Как и его отец, Филипп любил безделушки, забивал стеклянные шкафы шкатулками, старинными драгоценностями, бокалами, стаканами, часами, хрусталем, фарфором. Но увлечение искусством не заслонило в нем интереса к науке, и черный дым, поднимающийся к небу из труб лаборатории Гумберта, доказывал прохожим, что герцог Орлеанский снова занят своими необычными опытами.

Но увы! Все это не могло утешить принца, лишенного возможности принимать участие в грандиозных событиях, от которых зависят судьбы мира. И пока молва превозносила имена Виллара, Вандома, Бервика, пока беспомощный Вильруа пожинал лавры, которые никогда не доставались маршалу Люксембургскому, он вынужден был играть комедию у герцогини Бургундской! Возродилась его язвительная ироничность, становившаяся все злей по мере того, как увеличивались ошибки, доказывавшие отсутствие способностей у генералов, которых предпочли Филиппу. Когда Таллар после крупного поражения получил губернаторство во Франш-Комте, герцог Орлеанский сказал: «Как это прекрасно – дать что-нибудь тому, кто все проиграл!»

За несколько дней до унесшей столько человеческих жизней битвы при Рамилье он предупреждал, что распоряжения, отданные Вильруа, губительны для французской армии, – Людовик оставался непоколебим.

И Филипп снова стал вести себя вызывающе. Когда его поздравляли за собранность во время рождественской мессы, он говорил, что был сосредоточен на процессе переваривания обильного ужина. Людовик XIV, раздраженно пожав плечами, сказал, что его зять «бахвалится преступлениями».

О, это был меланхоличный бахвал! Больше всего его интересовало, всегда ли судьба будет неблагосклонна к нему, и он по-прежнему обращался с этим вопросом к колдунам и чародеям. Однажды вечером колдун, похвалявшийся, что он может прочитать будущее в стакане воды, был приведен к мадемуазель де Сери.

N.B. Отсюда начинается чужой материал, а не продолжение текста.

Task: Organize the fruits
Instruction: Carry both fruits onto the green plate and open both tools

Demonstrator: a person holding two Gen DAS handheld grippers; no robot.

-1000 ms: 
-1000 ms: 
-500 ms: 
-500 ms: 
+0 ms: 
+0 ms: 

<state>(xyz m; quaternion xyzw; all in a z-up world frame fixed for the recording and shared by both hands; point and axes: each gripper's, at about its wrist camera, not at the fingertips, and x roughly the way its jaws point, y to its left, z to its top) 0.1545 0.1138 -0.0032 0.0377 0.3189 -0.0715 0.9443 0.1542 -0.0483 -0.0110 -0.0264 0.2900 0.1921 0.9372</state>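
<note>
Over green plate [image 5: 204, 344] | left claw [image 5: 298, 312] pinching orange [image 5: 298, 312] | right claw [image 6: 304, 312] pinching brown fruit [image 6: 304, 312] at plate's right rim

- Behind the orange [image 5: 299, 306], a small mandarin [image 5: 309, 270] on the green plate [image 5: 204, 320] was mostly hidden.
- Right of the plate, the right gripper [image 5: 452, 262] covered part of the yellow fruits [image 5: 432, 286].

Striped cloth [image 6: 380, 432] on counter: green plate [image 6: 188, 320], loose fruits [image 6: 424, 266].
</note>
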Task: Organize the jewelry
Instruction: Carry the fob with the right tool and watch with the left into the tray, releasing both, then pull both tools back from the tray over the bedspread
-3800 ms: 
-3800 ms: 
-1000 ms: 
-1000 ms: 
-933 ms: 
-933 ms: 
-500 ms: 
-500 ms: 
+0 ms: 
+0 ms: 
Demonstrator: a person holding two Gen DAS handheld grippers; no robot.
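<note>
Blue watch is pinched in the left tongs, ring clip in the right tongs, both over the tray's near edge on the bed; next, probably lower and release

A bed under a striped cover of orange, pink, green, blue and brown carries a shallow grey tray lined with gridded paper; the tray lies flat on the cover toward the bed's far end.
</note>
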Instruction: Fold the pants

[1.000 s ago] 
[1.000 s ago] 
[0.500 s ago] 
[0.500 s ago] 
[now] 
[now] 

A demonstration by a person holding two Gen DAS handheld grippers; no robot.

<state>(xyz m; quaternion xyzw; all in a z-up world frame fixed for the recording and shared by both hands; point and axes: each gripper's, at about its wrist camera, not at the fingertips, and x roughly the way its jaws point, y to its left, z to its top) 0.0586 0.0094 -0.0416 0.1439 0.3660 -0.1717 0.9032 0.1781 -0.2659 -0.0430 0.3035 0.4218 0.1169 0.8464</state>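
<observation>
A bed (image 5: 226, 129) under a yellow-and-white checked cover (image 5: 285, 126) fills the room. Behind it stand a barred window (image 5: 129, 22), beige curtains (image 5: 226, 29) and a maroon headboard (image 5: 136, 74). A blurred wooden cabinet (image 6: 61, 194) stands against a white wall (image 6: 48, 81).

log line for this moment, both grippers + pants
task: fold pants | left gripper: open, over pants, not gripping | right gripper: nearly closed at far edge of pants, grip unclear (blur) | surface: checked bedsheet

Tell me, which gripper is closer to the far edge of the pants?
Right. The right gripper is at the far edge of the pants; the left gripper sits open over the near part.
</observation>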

Вручив стакан, с помощью которого делались предсказания, восьмилетней воспитаннице мадемуазель де Сери, колдун предложил принцу задать вопрос ребенку. Филипп спросил, что произойдет, когда умрет его величество. Девочка описала королевские покои, где она никогда не была, ей виделся пожилой человек, лежащий на кровати, закрытой балдахином; он благословлял маленького мальчика. Она видела людей, собравшихся вокруг кровати, и по описанию в них легко было узнать мадам де Ментенон, королевского врача Фагона, Мадам, принцесс, и вдруг девочка вскрикнула – она увидела герцога Орлеанского. Но несмотря на настойчивые расспросы, она не могла различить среди собравшихся дофина, герцога Бургундского и герцога де Бёрри – они все умрут раньше короля, но в 1706 году это никому не могло прийти в голову.

Тогда Филипп спросил о своей собственной судьбе. Все тут же изменилось, и на стене присутствующие увидели изображение герцога Орлеанского. На голове у него была корона, но она не была увенчана привычной королевской символикой – корона монарха, который на самом деле совсем им не был.

Туринское сражение

(1706–1707)

Двадцать второго июня 1706 года придворные, удостоенные чести быть приглашенными в Марли, живо обсуждали беднягу Вильруа, который наконец был смещен с поста командующего во Фландрии и заменен герцогом Вандомским, ранее командовавшим армией в Италии. Таким образом, образовалось вакантное место, и было немало желающих его заполучить.

Ни для кого не было секретом, что у короля почти не осталось возможностей избежать вторжения. Были проиграны сражения в Германии, в Голландии; в Испании ФилиппУ отвоевал Мадрид, но Гибралтар, Арагон, Каталония оставались в руках противника. И только крупный военный успех по ту сторону Альп еще мог разомкнуть железное кольцо, смыкавшееся вокруг страны.